• [WORK INSTRUCTION]: Each line from the line that includes "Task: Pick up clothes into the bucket" through the end of the material below must be transcribed exactly, with no other lines.

• [AVAILABLE DATA]:

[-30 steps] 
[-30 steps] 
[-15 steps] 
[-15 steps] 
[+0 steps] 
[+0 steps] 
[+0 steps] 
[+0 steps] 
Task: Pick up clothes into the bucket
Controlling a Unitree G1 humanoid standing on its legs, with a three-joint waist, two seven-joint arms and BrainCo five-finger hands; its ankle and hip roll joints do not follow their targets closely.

• [EXPECTED ANSWER]:
Task: Pick up clothes into the bucket
Controlling a Unitree G1 humanoid standing on its legs, with a three-joint waist, two seven-joint arms and BrainCo five-finger hands; its ankle and hip roll joints do not follow their targets closely.

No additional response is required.